Tuesday, October 26, 2010

Korop Nursery

Korop is a small Fula village out in the bush. 4 Kilometers from the road it nestles, for the moment, in head height maize, the straw roofs of the round houses camouflaged by the stalks. The groundnut plants abound with their lemon yellow flowers adorned with multitudes of butterflies, which scatter like rainbowed fairydust as we make our way, Sherpa Tensing style, along the disappearing track.



Our destination is a nursery. I hear it before I maneuver the final twist, cries of ‘welcome, welcome, welcome’ and a song to greet us. Children dressed in blue and white check smile and wave with expectant faces. Will we remember the ball we promised them on our previous visit? Of course. Eager eyes watch, resisting the temptation to help, but willing me to hurry, as I delve into my bag for the ball and pump. Eyes widen as the ball increases in girth and nearly pop out completely to see it followed by two more. Such happiness as they run and play harmoniously, barefoot and grubby, caring arms protecting little ones.


Tida beams with pride as we congratulate her on her delightful children, fifty five 4,5 and 6 year olds. Three years of teaching in term time, studying in the holidays and she has finally gained her teaching certificate.


Accompanied by Omar, the cluster monitor, and Pat, the latest VSO visiting his first African school, Pete and I are to help her ‘do something’ with the nursery. Little do they realize the work in store. Small willing hands help to transport empty boxes, plastic bags, rice bags, string, nails, scrap paper, onion netting, our past 3 weeks ‘rubbish’ precariously attached to every nook and cranny of the motorbikes. It’s past home time but the children remain to watch and help. A large concrete room, six small wooden benches and the inevitable lattice windows is to be transformed.

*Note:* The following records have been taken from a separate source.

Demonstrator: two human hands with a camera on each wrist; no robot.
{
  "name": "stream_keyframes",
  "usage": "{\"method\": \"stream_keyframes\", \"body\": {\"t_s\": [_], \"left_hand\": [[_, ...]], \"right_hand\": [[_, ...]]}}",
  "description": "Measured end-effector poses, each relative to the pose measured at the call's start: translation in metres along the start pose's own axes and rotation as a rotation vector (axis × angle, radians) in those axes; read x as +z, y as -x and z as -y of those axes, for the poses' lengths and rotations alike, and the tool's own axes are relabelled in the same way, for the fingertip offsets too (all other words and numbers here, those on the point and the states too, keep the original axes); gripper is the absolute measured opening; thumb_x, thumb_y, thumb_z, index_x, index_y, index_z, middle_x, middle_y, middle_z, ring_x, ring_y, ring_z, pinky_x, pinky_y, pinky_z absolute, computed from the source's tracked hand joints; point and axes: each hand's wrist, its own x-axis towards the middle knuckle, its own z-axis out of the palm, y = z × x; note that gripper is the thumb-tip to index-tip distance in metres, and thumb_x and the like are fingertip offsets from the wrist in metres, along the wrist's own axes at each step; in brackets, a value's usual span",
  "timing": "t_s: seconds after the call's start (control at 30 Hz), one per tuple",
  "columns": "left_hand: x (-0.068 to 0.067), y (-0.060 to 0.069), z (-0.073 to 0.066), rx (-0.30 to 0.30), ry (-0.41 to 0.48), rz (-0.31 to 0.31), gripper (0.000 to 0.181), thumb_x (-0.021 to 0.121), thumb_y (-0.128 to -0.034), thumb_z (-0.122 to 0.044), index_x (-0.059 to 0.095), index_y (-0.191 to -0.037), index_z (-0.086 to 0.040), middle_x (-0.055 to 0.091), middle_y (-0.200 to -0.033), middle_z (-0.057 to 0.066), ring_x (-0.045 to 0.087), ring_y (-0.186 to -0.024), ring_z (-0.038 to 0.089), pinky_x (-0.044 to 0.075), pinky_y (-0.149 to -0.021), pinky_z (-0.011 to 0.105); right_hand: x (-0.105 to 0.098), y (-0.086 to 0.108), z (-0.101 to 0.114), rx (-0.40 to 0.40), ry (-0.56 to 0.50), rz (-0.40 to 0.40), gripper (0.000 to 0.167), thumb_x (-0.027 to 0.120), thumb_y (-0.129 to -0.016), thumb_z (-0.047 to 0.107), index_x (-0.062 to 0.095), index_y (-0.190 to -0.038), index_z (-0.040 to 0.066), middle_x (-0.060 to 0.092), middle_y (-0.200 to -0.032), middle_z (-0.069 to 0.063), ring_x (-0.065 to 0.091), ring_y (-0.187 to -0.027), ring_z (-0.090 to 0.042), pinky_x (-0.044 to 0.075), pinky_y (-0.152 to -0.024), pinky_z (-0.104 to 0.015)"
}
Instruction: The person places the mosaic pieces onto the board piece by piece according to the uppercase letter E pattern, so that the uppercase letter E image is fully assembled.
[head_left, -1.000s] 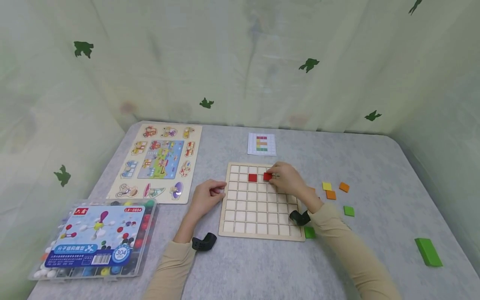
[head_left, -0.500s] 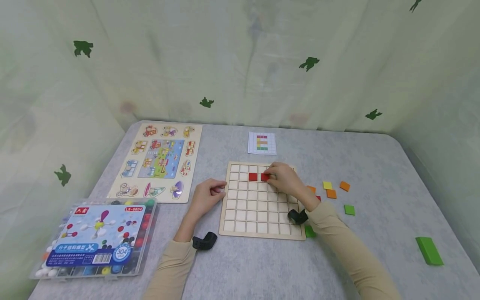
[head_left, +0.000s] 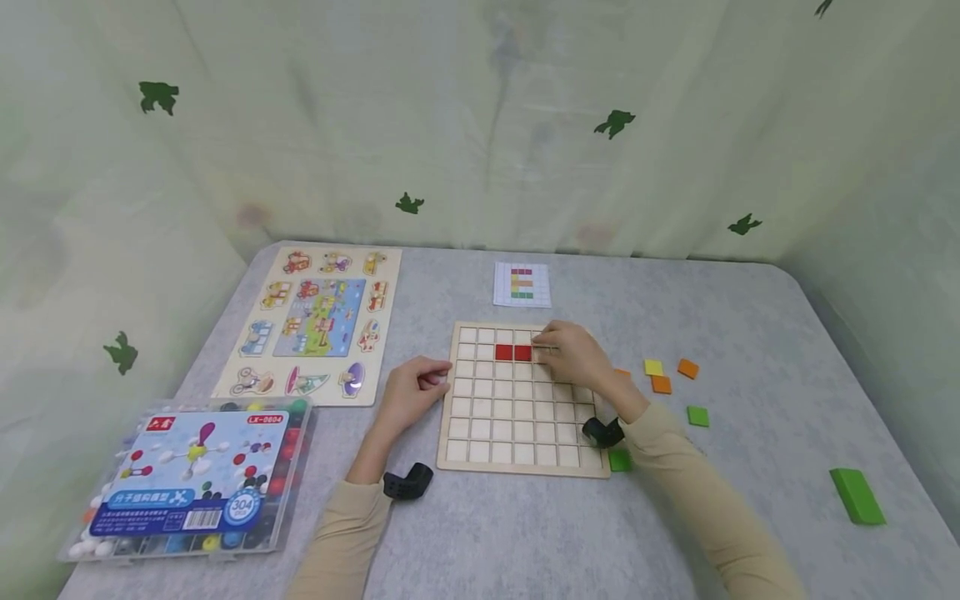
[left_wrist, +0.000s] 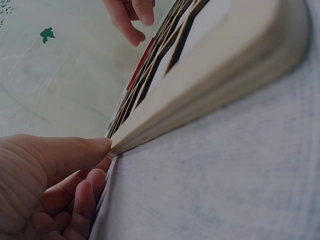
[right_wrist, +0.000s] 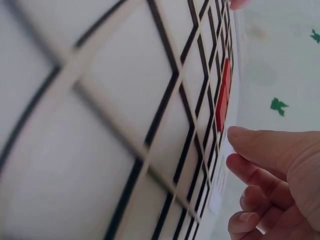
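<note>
A wooden grid board (head_left: 523,472) lies on the table in front of me. Two red square tiles (head_left: 504,352) sit side by side in its second row, and in the right wrist view these red tiles (right_wrist: 223,97) lie flat in their cells. At the board's left edge my left hand (head_left: 410,394) pinches the rim; the left wrist view has the thumb of that left hand (left_wrist: 55,175) on the rim, other fingers curled beneath. My right hand (head_left: 577,362) hovers just right of the tiles, thumb and forefinger slightly apart, nothing between them.
Yellow (head_left: 653,367), orange (head_left: 688,368) and green tiles (head_left: 697,416) lie right of the board. A green block (head_left: 857,497) is farther right. Behind the board lies a pattern card (head_left: 522,285). Leftward are a picture puzzle (head_left: 322,321) and a molecule-kit box (head_left: 191,475).
The second red tile has moved left into the cell beside the first, and my right hand has let go of it. The left hand has stayed at the board's edge.
</note>
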Motion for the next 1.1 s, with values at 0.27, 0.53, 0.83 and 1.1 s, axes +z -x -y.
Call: {"method": "stream_keyframes", "body": {"t_s": [0.27, 0.53, 0.83, 1.1], "left_hand": [[0.0, -0.001, 0.001, 0.011, 0.003, -0.003, 0.03, 0.071, -0.0783, -0.003, 0.069, -0.108, -0.002, 0.068, -0.093, 0.013, 0.057, -0.074, 0.013, 0.044, -0.064, 0.018], [-0.001, -0.001, 0.0, -0.007, 0.003, 0.009, 0.029, 0.07, -0.0795, -0.004, 0.069, -0.109, -0.002, 0.068, -0.093, 0.012, 0.056, -0.074, 0.012, 0.044, -0.065, 0.018], [-0.001, -0.001, -0.002, -0.009, 0.019, 0.006, 0.03, 0.071, -0.078, -0.002, 0.069, -0.108, -0.001, 0.068, -0.092, 0.014, 0.058, -0.075, 0.016, 0.044, -0.065, 0.017], [0.0, 0.0, -0.001, -0.007, 0.007, 0.002, 0.029, 0.07, -0.0784, -0.002, 0.069, -0.107, -0.002, 0.068, -0.09, 0.013, 0.057, -0.074, 0.014, 0.044, -0.065, 0.017]], "right_hand": [[-0.021, 0.027, -0.016, 0.13, 0.009, -0.004, 0.027, 0.064, -0.086, 0.01, 0.068, -0.111, 0.001, 0.064, -0.105, -0.016, 0.061, -0.094, -0.028, 0.051, -0.077, -0.04], [-0.036, 0.062, -0.033, 0.18, 0.058, -0.025, 0.028, 0.067, -0.083, 0.009, 0.068, -0.109, -0.002, 0.065, -0.104, -0.017, 0.061, -0.095, -0.03, 0.052, -0.077, -0.041], [-0.039, 0.094, -0.039, 0.177, 0.108, -0.035, 0.02, 0.069, -0.08, 0.005, 0.071, -0.099, -0.002, 0.067, -0.097, -0.015, 0.061, -0.09, -0.029, 0.052, -0.075, -0.041], [-0.037, 0.106, -0.042, 0.173, 0.102, -0.039, 0.019, 0.071, -0.079, 0.007, 0.073, -0.098, 0.003, 0.068, -0.091, -0.01, 0.059, -0.078, -0.019, 0.047, -0.064, -0.027]]}}
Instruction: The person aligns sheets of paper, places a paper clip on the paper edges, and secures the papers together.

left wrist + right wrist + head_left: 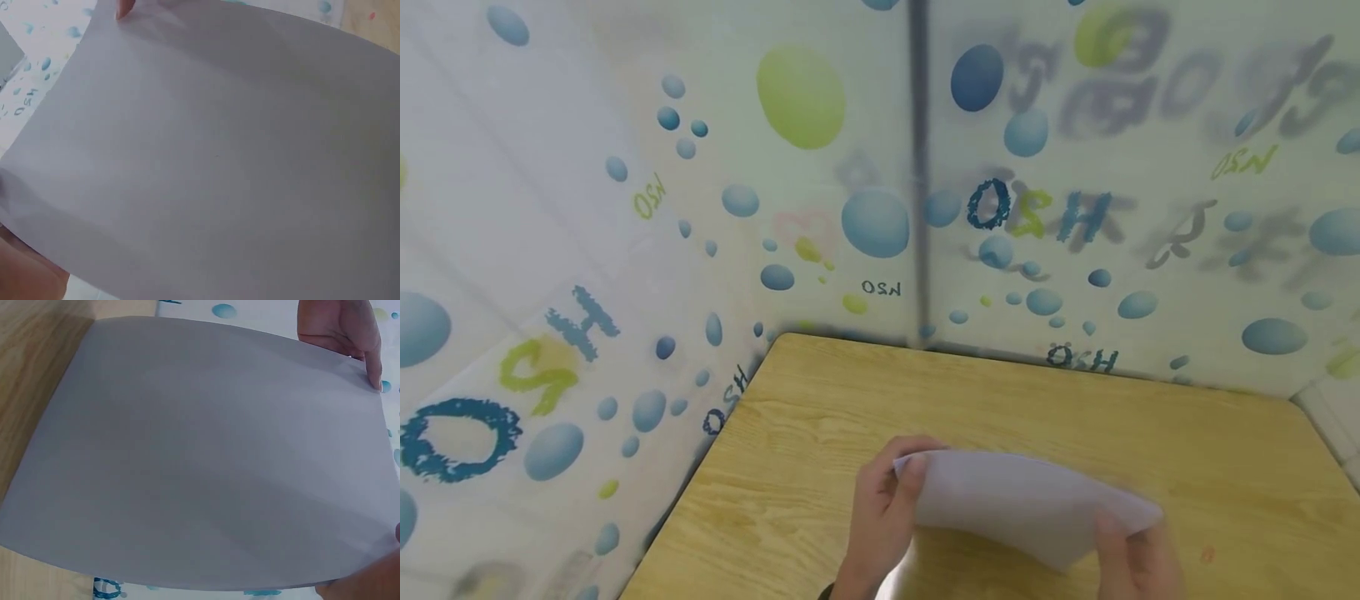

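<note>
A blank white sheet of paper is held up over the wooden table, bowed along its length. My left hand pinches its left corner, the thumb lying on the near face. At the opposite corner, my right hand grips the sheet, slightly blurred. In the left wrist view the paper fills most of the picture, with part of a hand at the lower left. The right wrist view also shows mostly paper, with one hand at its upper right corner.
The wooden table stands against walls covered in a sheet printed with bubbles and lettering. A dark vertical strip runs down the back wall. A small reddish mark shows on the tabletop at the right.
</note>
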A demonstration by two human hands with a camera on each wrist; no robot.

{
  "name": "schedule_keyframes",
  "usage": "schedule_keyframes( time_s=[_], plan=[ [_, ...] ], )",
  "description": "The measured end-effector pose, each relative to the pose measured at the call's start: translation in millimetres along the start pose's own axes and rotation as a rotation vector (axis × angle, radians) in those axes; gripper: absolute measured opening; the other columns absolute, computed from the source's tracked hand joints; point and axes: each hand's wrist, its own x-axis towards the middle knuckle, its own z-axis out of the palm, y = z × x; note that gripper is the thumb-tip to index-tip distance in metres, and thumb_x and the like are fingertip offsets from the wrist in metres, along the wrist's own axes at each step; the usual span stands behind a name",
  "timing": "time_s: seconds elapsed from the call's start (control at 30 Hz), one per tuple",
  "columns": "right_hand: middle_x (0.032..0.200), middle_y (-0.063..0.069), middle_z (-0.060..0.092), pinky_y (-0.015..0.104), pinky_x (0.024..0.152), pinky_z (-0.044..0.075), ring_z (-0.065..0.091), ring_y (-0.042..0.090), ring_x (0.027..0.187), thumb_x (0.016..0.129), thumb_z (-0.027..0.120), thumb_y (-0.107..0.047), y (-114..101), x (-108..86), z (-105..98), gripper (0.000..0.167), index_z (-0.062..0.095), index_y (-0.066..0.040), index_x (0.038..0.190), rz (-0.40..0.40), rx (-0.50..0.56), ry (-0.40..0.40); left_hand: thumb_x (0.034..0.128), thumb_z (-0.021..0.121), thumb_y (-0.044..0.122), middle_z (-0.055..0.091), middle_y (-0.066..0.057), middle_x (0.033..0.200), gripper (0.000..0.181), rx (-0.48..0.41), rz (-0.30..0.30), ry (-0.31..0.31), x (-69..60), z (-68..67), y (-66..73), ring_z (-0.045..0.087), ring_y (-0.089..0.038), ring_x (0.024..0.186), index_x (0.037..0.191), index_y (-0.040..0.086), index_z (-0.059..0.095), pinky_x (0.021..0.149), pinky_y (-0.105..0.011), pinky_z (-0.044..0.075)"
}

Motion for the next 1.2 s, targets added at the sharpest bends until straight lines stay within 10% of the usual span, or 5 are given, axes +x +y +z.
schedule_keyframes(
  time_s=[0.8,1.03,1.2],
  plan=[
    [0.101,-0.005,0.061,0.012,0.081,0.042,0.057,0.010,0.093,0.100,0.043,0.001,1.5,19.8,9.1,0.020,0.056,0.002,0.115,-0.208,-0.015,0.038,0.1051,0.038,0.006,0.069,-0.013,0.092,0.027,0.083,0.018,0.047,10.1,7.4,-11.7,0.064,-0.030,0.072,0.106,0.002,0.065,0.058,-0.039,0.052],
    [0.105,0.005,0.066,0.018,0.080,0.042,0.059,0.015,0.093,0.100,0.037,0.005,-2.6,26.5,7.3,0.023,0.054,0.016,0.111,-0.369,0.056,0.000,0.1057,0.035,0.006,0.071,-0.010,0.094,0.032,0.074,-0.006,0.053,14.7,9.4,-4.6,0.066,-0.026,0.078,0.101,0.003,0.067,0.066,-0.038,0.053],
    [0.101,0.001,0.066,0.018,0.079,0.041,0.059,0.013,0.088,0.102,0.035,0.002,-6.5,26.4,8.7,0.025,0.055,0.014,0.109,-0.323,0.017,0.019,0.1058,0.034,0.005,0.070,-0.011,0.092,0.035,0.073,-0.016,0.084,17.1,12.6,-1.4,0.066,-0.026,0.076,0.095,0.003,0.067,0.065,-0.038,0.053]
  ],
)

Rice mats are opened and placed on the dusty floor as matting, letter squares fashioned from cardboard, books (many homemade) and a sign for the reading corner. A discarded blackboard, chalk, charcoal and out of date manuals from the office and the writing area is complete. Pat is dispatched with a gaggle of helpers to find stones for number matching and counters, to add to two and three piece shape jigsaws and number cards. Pete and Omar set to, nailing opened cardboard boxes to the walls as instant display boards and suspend string, like washing line, while Tida and I write unlikely childrens’ names, Manure Essa, Momodu Sulayman Baldeh, on name cards and make posters and labels. A corner is set aside for role play, Tida’s bitik, the piece de resistance, a table, empty boxes and bags and small, seven sided silver dalasi coins cut and painstakingly drawn by Phil in a quiet office moment. People from the village wander up to greet, welcome and investigate bringing smiles and community spirit. The place is buzzing.


Four hours later, 25p spent on nails and drawing pins, hot sweaty people and the room is transformed. My favourite part? Sitting back and watching Tida and Omar playing shops!